A Tree Grows in Brooklyn
By Smith, Betty
Perennial
ISBN: 0060736267
Chapter One
Serene was a word you could put to Brooklyn, New York. Especially in the summer of 1912. Somber, as a word, was better. But it did not apply to Williamsburg, Brooklyn. Prairie was lovely and Shenandoah had a beautiful sound, but you couldn’t fit those words into Brooklyn. Serene was the only word for it; especially on a Saturday afternoon in summer. Late in the afternoon the sun slanted down into the mossy yard belonging to Francie Nolan’s house, and warmed the worn wooden fence. Looking at the shafted sun, Francie had that same fine feeling that came when she recalled the poem they recited in school.

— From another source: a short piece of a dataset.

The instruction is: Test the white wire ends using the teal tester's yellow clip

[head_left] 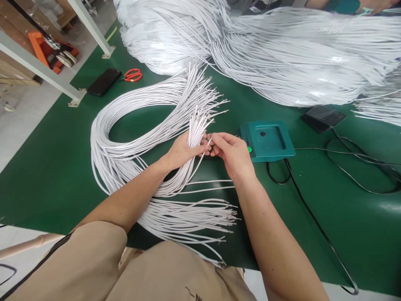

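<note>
My left hand [184, 151] is wrapped round a bundle of white cables [196, 130], whose tips point up and to the right. Close beside it, my right hand [232, 152] pinches the end of a single white cable [206, 147] between thumb and fingers. A long loop of white cables [102, 133] curves round on the left, with one set of ends behind my hands. More loose cable ends [200, 213] lie below my hands, near the table's front edge.
A teal device [267, 140] with a green button sits right of my hands. Large cable heaps [300, 54] fill the back. A black phone [104, 82], red-handled scissors [133, 75], a black box [323, 118] and black cords [313, 217] lie on the green table [354, 234]. Another person's hand [376, 5] shows at upper right.
</note>
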`<control>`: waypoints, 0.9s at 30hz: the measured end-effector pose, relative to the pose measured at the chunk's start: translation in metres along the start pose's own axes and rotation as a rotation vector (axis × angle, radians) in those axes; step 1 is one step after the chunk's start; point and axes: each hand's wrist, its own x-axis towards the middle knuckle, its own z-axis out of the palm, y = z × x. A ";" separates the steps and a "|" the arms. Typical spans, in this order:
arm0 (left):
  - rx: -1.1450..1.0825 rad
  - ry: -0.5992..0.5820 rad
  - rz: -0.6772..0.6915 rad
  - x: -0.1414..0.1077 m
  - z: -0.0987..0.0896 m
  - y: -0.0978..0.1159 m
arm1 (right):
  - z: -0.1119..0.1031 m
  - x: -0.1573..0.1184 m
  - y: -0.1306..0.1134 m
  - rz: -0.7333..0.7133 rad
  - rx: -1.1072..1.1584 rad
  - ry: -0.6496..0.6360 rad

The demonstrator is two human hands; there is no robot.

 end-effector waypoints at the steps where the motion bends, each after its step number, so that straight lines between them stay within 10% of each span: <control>1: 0.000 -0.008 0.002 0.000 -0.001 0.000 | 0.000 0.000 0.000 -0.023 -0.047 0.016; 7: 0.007 -0.060 -0.010 0.000 -0.001 0.002 | -0.002 -0.001 0.002 -0.232 -0.438 0.065; 15: -0.058 -0.067 -0.158 0.007 -0.006 -0.002 | -0.012 0.000 0.005 -0.834 -1.512 0.027; 27: 0.222 0.067 -0.128 0.011 -0.007 -0.009 | -0.032 0.013 -0.003 -0.774 -1.735 0.038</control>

This is the forest primeval. The murmuring
pines and the hemlocks,
Bearded with moss, and in garments green,
indistinct in the twilight,
Stand like Druids of eld.
The one tree in Francie’s yard was neither a pine nor a hemlock. It had pointed leaves which grew along green switches which radiated from the bough and made a tree which looked like a lot of opened green umbrellas. Some people called it the Tree of Heaven. No matter where its seed fell, it made a tree which struggled to reach the sky. It grew in boarded-up lots and out of neglected rubbish heaps and it was the only tree that grew out of cement. It grew lushly, but only in the tenements districts. You took a walk on a Sunday afternoon and came to a nice neighborhood, very refined. You saw a small one of these trees through the iron gate leading to someone’s yard and you knew that soon that section of Brooklyn would get to be a tenement district. The tree knew. It came there first. Afterwards, poor foreigners seeped in and the quiet old brownstone houses were hacked up into flats, feather beds were pushed out on the window sills to air and the Tree of Heaven flourished. That was the kind of tree it was. It liked poor people. That was the kind of tree in Francie’s yard. Its umbrellas curled over, around and under her third-floor fire-escape. An eleven-year-old girl sitting on this fire-escape could imagine that she was living in a tree. That’s what Francie imagined every Saturday afternoon in summer.
Oh, what a wonderful day was Saturday in Brooklyn. Oh, how wonderful anywhere! People were paid on Saturday and it was a holiday without the rigidness of a Sunday. People had money to go out and buy things. They ate well for once, got drunk, had dates, made love and stayed up until all hours; singing, playing music, fighting and dancing because the morrow was their own free day. They could sleep late — until late mass anyhow. On Sunday, most people crowded into the eleven o’clock mass. Well, some people, a few, went to early six o’clock mass. They were given credit for this but they deserved none for they were the ones who had stayed out so late that it was morning when they got home. So they went to this early mass, got it over with and went home and slept all day with a free conscience.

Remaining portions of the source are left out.